The basic syntax of a Python for loop is simple and readable. You write the keyword for, then a variable name that will hold each item one at a time, then in, then the sequence you want to iterate over, followed by a colon. The code block underneath is indented and runs once per item.

for variable in sequence:
    # code to run for each item

The variable name you choose is entirely up to you. Python assigns each item in the sequence to that variable automatically on each pass through the loop. You do not need to manage an index counter yourself — Python takes care of it.

fruits = ["apple", "banana", "cherry"]

for fruit in fruits:
    print(fruit)
apple
banana
cherry

Python reads the list, assigns "apple" to fruit on the first pass, runs the indented block, then moves to "banana" and repeats until there are no more items.

Iterating Over a List

A list is the most common thing you will iterate over with a Python for loop. You can loop through a list of strings, numbers, or any mix of values.

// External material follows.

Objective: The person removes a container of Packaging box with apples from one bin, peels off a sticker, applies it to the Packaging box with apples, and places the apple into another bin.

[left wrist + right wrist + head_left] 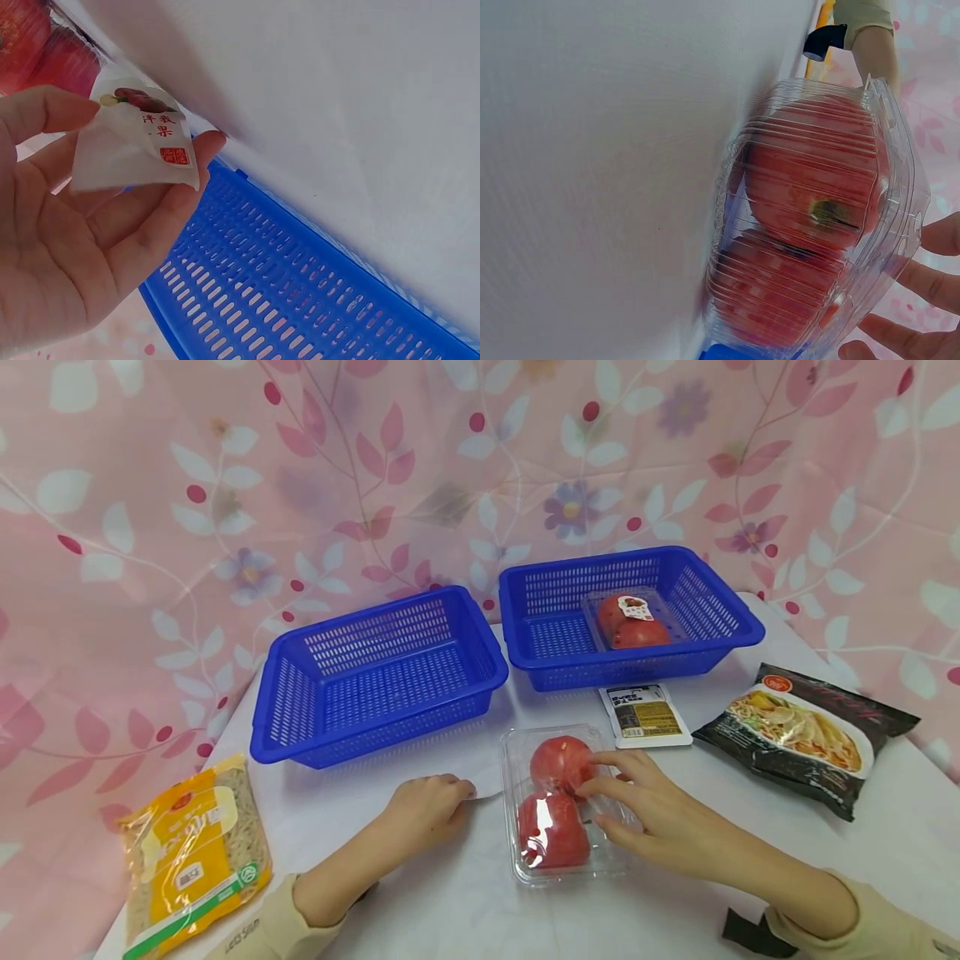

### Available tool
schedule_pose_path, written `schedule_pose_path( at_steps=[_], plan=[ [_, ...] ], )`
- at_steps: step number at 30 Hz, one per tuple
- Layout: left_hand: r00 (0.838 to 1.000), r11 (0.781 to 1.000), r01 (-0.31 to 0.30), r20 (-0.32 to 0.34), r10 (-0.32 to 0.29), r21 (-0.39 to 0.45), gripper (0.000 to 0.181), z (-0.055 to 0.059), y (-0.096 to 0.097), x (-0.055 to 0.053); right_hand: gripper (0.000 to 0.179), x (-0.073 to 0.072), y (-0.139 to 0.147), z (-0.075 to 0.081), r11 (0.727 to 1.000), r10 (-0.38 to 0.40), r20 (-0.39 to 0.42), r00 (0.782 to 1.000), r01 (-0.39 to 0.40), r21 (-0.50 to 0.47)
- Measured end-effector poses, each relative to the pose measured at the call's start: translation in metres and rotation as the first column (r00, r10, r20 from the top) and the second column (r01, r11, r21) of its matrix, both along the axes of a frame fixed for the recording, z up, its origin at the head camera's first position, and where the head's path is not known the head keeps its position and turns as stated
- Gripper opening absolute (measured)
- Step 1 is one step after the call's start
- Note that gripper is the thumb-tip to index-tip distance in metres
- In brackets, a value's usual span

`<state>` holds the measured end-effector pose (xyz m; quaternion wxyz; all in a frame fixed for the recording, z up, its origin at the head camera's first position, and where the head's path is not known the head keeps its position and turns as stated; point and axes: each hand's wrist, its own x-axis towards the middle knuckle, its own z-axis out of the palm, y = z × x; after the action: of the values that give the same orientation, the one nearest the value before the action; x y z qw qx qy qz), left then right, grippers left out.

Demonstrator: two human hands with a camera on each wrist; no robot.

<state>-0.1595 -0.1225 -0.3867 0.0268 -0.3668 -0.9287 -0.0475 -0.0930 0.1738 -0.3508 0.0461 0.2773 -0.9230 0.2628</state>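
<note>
A clear plastic box (512,827) lies on the white table, its lid closed over two red tomatoes (553,833). My right hand (667,818) is at the box's right side, fingers spread and fingertips on the lid. Left of the box, my left hand (427,810) pinches a white paper label (135,150) between thumb and fingers. Red characters and a small fruit picture are printed on the label, as the left wrist view shows. Ribbed clear plastic and a green stem end on one tomato (814,172) appear in the right wrist view.
Two blue baskets stand behind: the left basket (378,731) shows a bare bottom, the right basket (630,668) holds a labelled box of tomatoes (637,620). A yellow bag (197,852) lies far left. On the right are a flat white-edged packet (647,717) and a black noodle bag (806,735).
</note>
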Motion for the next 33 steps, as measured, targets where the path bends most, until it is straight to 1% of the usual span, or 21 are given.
schedule_pose_path(
  at_steps=[4, 9, 11, 14, 18, 21, 24, 28, 30, 33],
  plan=[
    [1.000, 1.000, -0.025, -0.008, 0.025, -0.014, 0.006, 0.002, 0.001, 0.000, 0.026, 0.000, 0.000, 0.000, 1.000, -0.005, 0.014, 1.000, 0.005, -0.002],
    [0.999, 0.999, -0.039, -0.023, 0.039, 0.004, 0.007, 0.004, 0.001, 0.000, 0.026, 0.001, -0.001, 0.000, 1.000, -0.004, 0.040, 0.999, 0.004, 0.000],
    [0.999, 0.999, -0.050, -0.012, 0.050, 0.014, 0.008, 0.006, 0.000, 0.000, 0.026, 0.001, -0.001, 0.000, 1.000, -0.002, 0.048, 0.999, 0.002, 0.003],
    [0.996, 0.996, -0.084, 0.036, 0.083, 0.030, 0.010, 0.010, -0.003, 0.000, 0.026, 0.001, -0.001, 0.000, 1.000, 0.002, 0.042, 0.999, -0.002, 0.009],
    [0.988, 0.986, -0.124, 0.104, 0.112, 0.109, 0.017, 0.019, -0.008, -0.003, 0.026, 0.001, -0.002, -0.001, 1.000, 0.003, -0.006, 1.000, -0.003, 0.012],
    [0.986, 0.970, -0.128, 0.136, 0.102, 0.206, 0.019, 0.027, -0.014, -0.005, 0.026, 0.000, -0.002, 0.000, 1.000, 0.005, -0.038, 0.999, -0.005, 0.011],
    [0.989, 0.951, -0.128, 0.113, 0.100, 0.281, 0.017, 0.035, -0.020, -0.007, 0.026, 0.000, -0.003, 0.001, 1.000, 0.009, -0.045, 0.999, -0.009, 0.005],
    [0.990, 0.936, -0.144, 0.042, 0.138, 0.320, 0.017, 0.044, -0.027, -0.007, 0.026, 0.000, -0.004, 0.001, 1.000, 0.016, -0.050, 0.999, -0.016, -0.004],
    [0.988, 0.931, -0.153, 0.034, 0.151, 0.330, 0.017, 0.046, -0.029, -0.007, 0.026, 0.000, -0.005, 0.001, 1.000, 0.021, -0.060, 0.998, -0.022, -0.008],
    [0.986, 0.924, -0.169, 0.047, 0.163, 0.343, 0.014, 0.048, -0.031, -0.007, 0.026, 0.000, -0.005, 0.001, 1.000, 0.028, -0.077, 0.997, -0.029, -0.010]
  ],
)
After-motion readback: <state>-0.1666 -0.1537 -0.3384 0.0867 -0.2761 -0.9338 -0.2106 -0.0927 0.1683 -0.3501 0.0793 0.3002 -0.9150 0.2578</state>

scores = [85, 92, 78, 95, 60]

for score in scores:
    print("Score:", score)
Score: 85
Score: 92
Score: 78
Score: 95
Score: 60

You can also do calculations inside the loop. Here each score gets a 5-point bonus applied and printed:

scores = [85, 92, 78, 95, 60]

for score in scores:
    print("Adjusted score:", score + 5)
Adjusted score: 90
Adjusted score: 97
Adjusted score: 83
Adjusted score: 100
Adjusted score: 65

The original list is not changed — the loop just reads each item and uses it in the expression.

Iterating Over a String

Strings in Python are sequences of characters, so the Python for loop can go through each character one at a time. This is useful when you need to inspect, count, or transform individual characters.

word = "Python"

for char in word:
    print(char)
P
y
t
h
o
n

You could use this to count how many vowels are in a word:

word = "programming"
vowel_count = 0

for char in word:
    if char in "aeiou":
        vowel_count += 1

print("Vowels found:", vowel_count)
Vowels found: 3

Python for Loop with range()

The range() function generates a sequence of numbers on the fly. It is one of the most common companions to the Python for loop when you need to repeat something a specific number of times or work with numeric indexes.

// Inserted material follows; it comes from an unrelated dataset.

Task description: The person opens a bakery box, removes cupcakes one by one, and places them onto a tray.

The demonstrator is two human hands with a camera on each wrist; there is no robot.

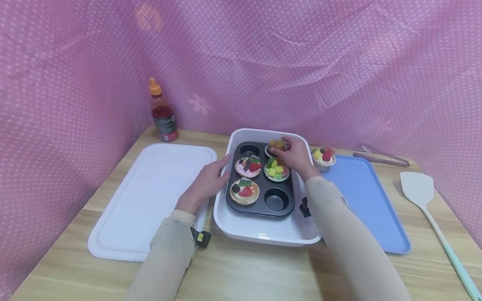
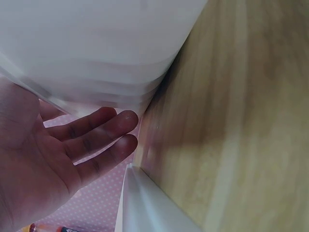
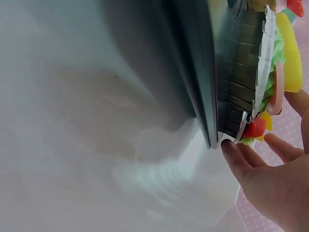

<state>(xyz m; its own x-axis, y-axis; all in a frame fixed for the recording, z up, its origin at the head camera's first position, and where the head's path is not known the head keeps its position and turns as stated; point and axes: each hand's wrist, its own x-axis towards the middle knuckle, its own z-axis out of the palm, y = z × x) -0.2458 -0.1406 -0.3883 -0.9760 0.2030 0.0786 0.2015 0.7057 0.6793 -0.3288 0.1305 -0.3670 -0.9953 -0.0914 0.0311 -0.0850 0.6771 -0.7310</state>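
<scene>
A dark muffin tin (image 1: 261, 196) lies inside a white basin (image 1: 260, 239). At its back right cup, my right hand (image 1: 296, 156) pinches a fruit tart (image 1: 278, 145) between thumb and fingers. The right wrist view shows the fingertips at the low side of that tart (image 3: 253, 128). A tart with yellow cubes (image 1: 276, 170) sits just in front, and two more tarts, one pinkish (image 1: 248, 167) and one cream (image 1: 244, 193), fill the left column. My left hand (image 1: 207, 182) is at the basin's left rim, its fingers fairly straight along the outer wall (image 2: 96, 53).
Left of the basin lies a white board (image 1: 150, 200), with a sauce bottle (image 1: 163, 113) behind it. To the right are a blue tray (image 1: 369, 200), another tart (image 1: 324, 158), tongs (image 1: 380, 159) and a spatula (image 1: 418, 188). A pink dotted curtain (image 1: 241, 62) hangs behind.
</scene>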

Calling range(n) gives you the numbers from 0 up to but not including n.

for i in range(5):
    print(i)
0
1
2
3
4

You can also give range() a start and stop value. range(start, stop) goes from start up to but not including stop.

for i in range(2, 8):
    print(i)
2
3
4
5
6
7

The third argument to range() is the step — how much to increment by on each pass. You can use it to count by twos, fives, or even count backwards with a negative step.

for i in range(0, 20, 4):
    print(i)
0
4
8
12
16

Counting backwards:

for i in range(10, 0, -2):
    print(i)
10
8
6
4
2

Iterating Over a Tuple

A tuple works exactly like a list when you iterate over it with a Python for loop. The only difference is that a tuple is immutable — its contents cannot be changed — but the loop reads through each element just the same.

colors = ("red", "green", "blue")

for color in colors:
    print(color)
red
green
blue

Tuples of pairs are especially handy. Each iteration can unpack both values directly into two variables:

coordinates = ((1, 2), (3, 4), (5, 6))

for x, y in coordinates:
    print("x:", x, "y:", y)
x: 1 y: 2
x: 3 y: 4
x: 5 y: 6

Python automatically unpacks each inner tuple into x and y on every pass.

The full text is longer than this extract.